Les États-Unis d’Amérique ont adopté en 2011 une politique selon laquelle Assad doit quitter le pouvoir, mais a ensuite vu ses forces, soutenues par l’Iran puis la Russie, récupérer son territoire et sécuriser la position d’Assad.

Les Etats-Unis d’Amérique ont tracé une ligne sur l’aide à la reconstruction, affirmant qu’elle devrait être liée à un processus comprenant des élections supervisées par les États-Unis d’Amérique et une transition politique en Syrie. Il accuse Assad de la dévastation de la Syrie.

Le bureau de Dunford a refusé de commenter les communications avec Gerasimov.

« Conformément aux pratiques passées, les deux généraux ont accepté de garder les détails de leurs conversations confidentiels », a déclaré la porte-parole, la capitaine Paula Dunn.

Le ministère de la Défense du Kremlin et de la Russie n’a pas immédiatement répondu à une demande de commentaires.

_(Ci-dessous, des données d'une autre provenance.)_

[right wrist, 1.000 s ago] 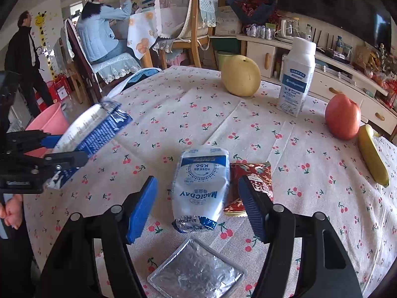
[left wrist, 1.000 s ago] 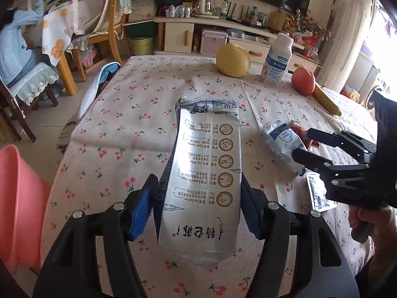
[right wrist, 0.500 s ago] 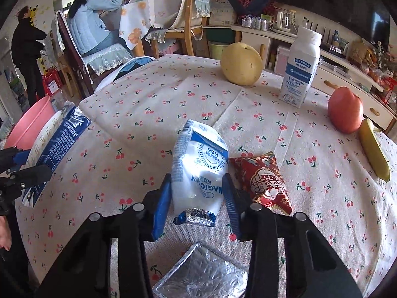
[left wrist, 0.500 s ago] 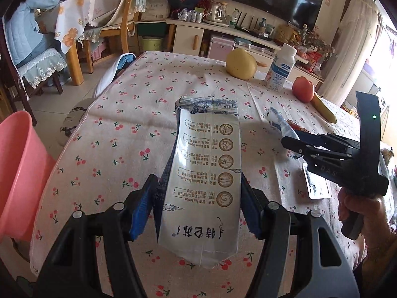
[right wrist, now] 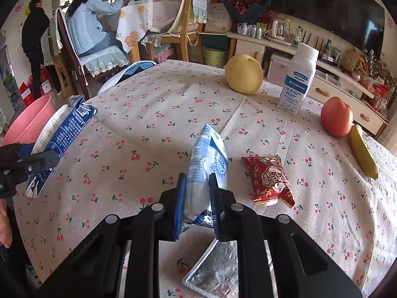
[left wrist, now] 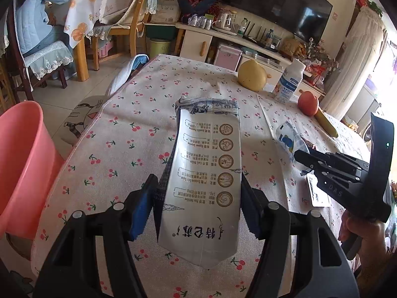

Le conflit en Syrie a tué environ un demi-million de personnes, chassé quelque 5,6 millions de personnes et déplacé environ 6,6 millions de personnes.

La plupart de ceux qui ont fui sont issus de la majorité musulmane sunnite et il est difficile de savoir si le gouvernement à majorité alaouite d’Assad permettra à tous de rentrer librement ou s’ils le voudront. Les sunnites constituaient l’essentiel de l’opposition armée à Assad.

« Les Etats-Unis d’Amérique ne soutiendront les retours de réfugiés que s’ils sont en sécurité, volontaires et dignes », a déclaré le mémo, qui concerne spécifiquement le plan russe pour la Syrie.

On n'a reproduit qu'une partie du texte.